What are the different Welding Positions?

What is a Welding Position?

The technique which allows a welder to join the metals in the position in which they are found or the position in which a specific component will be used, is called the welding position.

According to the American Welding Society, there are following four welding positions in which arc welding is done −

  • Flat Position

  • Horizontal Position

  • Vertical Position

  • Overhead Position

Flat Position

The flat position is also referred to as down-hand position. In the flat position, the metals to be welded are placed flat and the welder passes the electric arc over them.

The important points about the flat position of welding are as follows −

  • The flat position is the easiest, most economical and most used for all shielded arc welding.

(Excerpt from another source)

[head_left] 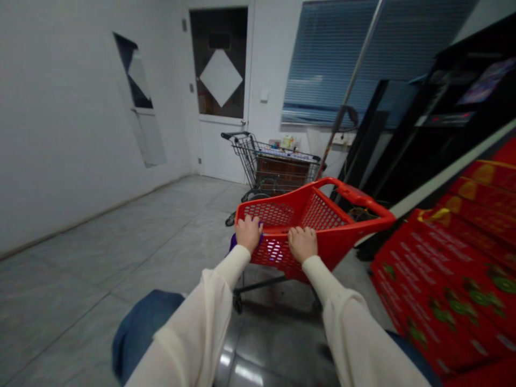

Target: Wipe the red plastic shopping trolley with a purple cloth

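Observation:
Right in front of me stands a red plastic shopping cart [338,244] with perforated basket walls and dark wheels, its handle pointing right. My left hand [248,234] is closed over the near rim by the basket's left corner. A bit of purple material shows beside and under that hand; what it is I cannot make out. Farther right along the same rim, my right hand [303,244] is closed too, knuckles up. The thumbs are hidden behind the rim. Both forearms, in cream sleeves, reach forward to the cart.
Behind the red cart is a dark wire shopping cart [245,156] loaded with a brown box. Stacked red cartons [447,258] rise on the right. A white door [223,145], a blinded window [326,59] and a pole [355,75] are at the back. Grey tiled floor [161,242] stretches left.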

  • The flat position provides the strongest weld joints.

  • The weld beads are very smooth and free from slag spots.

  • The flat position is most applicable for welding of both ferrous and non-ferrous metals, especially for cast iron.

Horizontal Position

The horizontal position is the second most popular welding position. This position is considered an out of position weld. The horizontal position is more challenging and require a higher level of skill.

The important points about the horizontal position are as −

  • The weld axis is horizontal.

  • The horizontal position also requires a short arc length since it helps in preventing the molten puddle of the metal from sagging.

  • The major errors occur in the welding in horizontal position are, under-cutting and overlapping of weld zone.

Vertical Position

In the vertical position of welding, both the weld and the plat will lie vertically. In the vertical position, the welder deposits the bead wither in downhill or uphill direction.

The points about the vertical position of welding are −

  • The uphill welding is suitable for thick metals as it produces stronger welds.

  • The downhill welding is most commonly used for thin metals since it is faster than uphill welding.

  • The major problem associated with the vertical position is that the molten metal flowing downward and piling up.

Overhead Position

The overhead position of welding is the most difficult position to work in. In this position, the welding is performed with the two pieces of metal above the welder and the welder needs to angle himself and the equipment to reach the joints.

The important points about the overhead position of the welding are as −

  • In the overhead position, the welder has to be very the cautions otherwise he may get burnt by the drops of falling metal.

  • The overhead position weld is the most dangerous one.

  • The major issue in the overhead position weld is the metal sagging from the plat. When the metal sags, it creates a crown. This issue can be avoided by keeping small the puddle of molten metal.